In this action to recover for flood damage allegedly caused by defendant city’s negligence, a prior Supreme Court opinion did not constitute the law of the case as to the sufficiency of plaintiff’s evidence to go to the jury where plaintiff changed its position as to defendant’s acts of negligence in an amendment to its complaint after the Supreme Court opinion was filed and presented evidence at the second trial in conformity with its amendment.

2. Waters and Watercourses § 1— servience of lower lands

Each of the lower parcels of land along natural drainways is servient to those on the higher level in that each is required to receive and allow the unimpeded passage of surface water from the higher level.

*2983. Waters and Watercourses § 1— diversion of water — acceleration of water

While a property owner may not divert water or cause it to flow onto the land of another in a manner different from its natural course so as to injure the other owner’s land, he may accelerate and increase the flow of such water from his lands provided the course remains unchanged.

4. Municipal Corporations § 20; Waters and Watercourses § 1— change of culvert size — flooding — absence of negligence

In this action against a city to recover for flood damage to plaintiff’s property, plaintiff’s evidence was insufficient for the jury where it tended to show only that defendant city replaced a culvert with a larger culvert, and that large debris which could not have passed through the smaller culvert did pass through the replacement culvert and blocked plaintiff’s smaller culverts, causing water to pond and flood plaintiff’s property, since defendant only increased or accelerated the flow of water under its street.

Appeal by plaintiff from Long, Judge. Judgment entered 27 August 1975 in Superior Court, Forsyth County. Heard in the Court of Appeals 17 March 1976.

In this action, instituted on 14 August 1964, plaintiff seeks to recover $75,000 as compensation for flood damage allegedly caused by the negligence of defendant.
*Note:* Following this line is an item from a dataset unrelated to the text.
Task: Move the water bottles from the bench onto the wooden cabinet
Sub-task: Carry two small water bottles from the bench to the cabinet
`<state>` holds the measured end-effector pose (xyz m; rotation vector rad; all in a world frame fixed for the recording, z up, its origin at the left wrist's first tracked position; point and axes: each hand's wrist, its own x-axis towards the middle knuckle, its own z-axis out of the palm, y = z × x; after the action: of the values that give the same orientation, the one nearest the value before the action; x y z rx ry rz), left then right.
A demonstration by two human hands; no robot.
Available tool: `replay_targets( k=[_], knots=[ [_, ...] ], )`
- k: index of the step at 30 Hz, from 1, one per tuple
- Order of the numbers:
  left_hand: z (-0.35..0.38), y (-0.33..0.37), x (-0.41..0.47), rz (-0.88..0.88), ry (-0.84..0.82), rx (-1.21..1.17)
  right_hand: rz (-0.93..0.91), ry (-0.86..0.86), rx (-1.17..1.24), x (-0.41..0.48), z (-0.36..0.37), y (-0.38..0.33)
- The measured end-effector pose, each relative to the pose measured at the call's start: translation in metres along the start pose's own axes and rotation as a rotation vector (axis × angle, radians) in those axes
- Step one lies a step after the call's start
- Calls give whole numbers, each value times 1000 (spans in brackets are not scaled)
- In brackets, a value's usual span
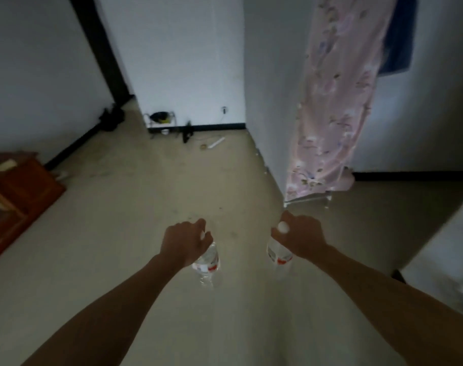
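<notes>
two clear water bottles [208, 262] [276, 253] hang neck-up, white-capped, red-labelled.

Clear bottles [207, 261] with red-and-white labels, pink floral curtain [328, 101], reddish-brown wooden cabinet [22, 191].

Home interior, sparse and dim. Plain white walls [185, 62] with black skirting [217, 126]; bare beige floor [119, 207]. Pink floral curtain [330, 101] hangs at wall corner, reaching almost to floor. Blue cloth [399, 35] hangs high behind it. Reddish wooden cabinet [19, 186] stands by left wall. Small metal rack [160, 120] against far wall, dark item on it. White power strip [216, 142] and loose cord lie on floor near wall socket [224, 110].
</notes>
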<state>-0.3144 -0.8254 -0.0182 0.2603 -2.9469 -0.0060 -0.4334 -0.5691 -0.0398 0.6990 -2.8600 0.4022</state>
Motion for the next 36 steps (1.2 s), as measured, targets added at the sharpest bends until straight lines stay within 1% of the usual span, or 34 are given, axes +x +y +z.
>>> replay_targets(
  k=[3, 7, 9, 12, 15, 19, 23, 28, 36],
  knots=[
    [1, -59, 23, -185, -13, 32, -183, 15, 40, 79, 34, -44],
    [3, -134, 28, -410, -47, 61, -388, -54, 45, 158, 66, -119],
    [10, -173, 30, -514, -60, 76, -469, -60, 56, 194, 85, -160],
    [22, -228, 32, -613, -119, 97, -553, -83, 79, 238, 117, -220],
    [37, -305, 38, -712, -135, 96, -650, -102, 95, 282, 163, -294],
    [37, -404, 55, -776, -149, 107, -722, -121, 128, 342, 202, -392],
    [21, -497, 77, -851, -90, 111, -762, -82, 191, 397, 220, -483],
    [12, -586, 105, -933, -42, 107, -834, -53, 239, 467, 252, -579],
    [39, -766, 164, -1129, -75, 86, -1029, -160, 281, 592, 357, -762]
  ],
)
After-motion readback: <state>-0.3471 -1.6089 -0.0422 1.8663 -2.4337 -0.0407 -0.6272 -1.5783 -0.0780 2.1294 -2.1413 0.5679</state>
The case first came on for trial at the 17 April 1967 session of the court. After considering the pleadings and stipulations entered into between the parties, the trial judge concluded that, as a matter of law, plaintiff was not entitled to recover and entered judgment dismissing the action. Plaintiff appealed and in an opinion, filed 8 November 1967, reported in 271 N.C. 715, 157 S.E. 2d 577, the Supreme Court reversed the judgment of the trial court, holding that if plaintiff was able to substantiate its allegations, it was entitled to have a jury pass upon its claim.

The allegations of the pleadings at the time of the former appeal are summarized in the Supreme Court opinion cited above and no useful purpose would be served in summarizing them here.

On 5 July 1968 and 1 November 1968, plaintiff filed amendments to its complaint. The substance of the amendments are hereinafter set forth in this opinion.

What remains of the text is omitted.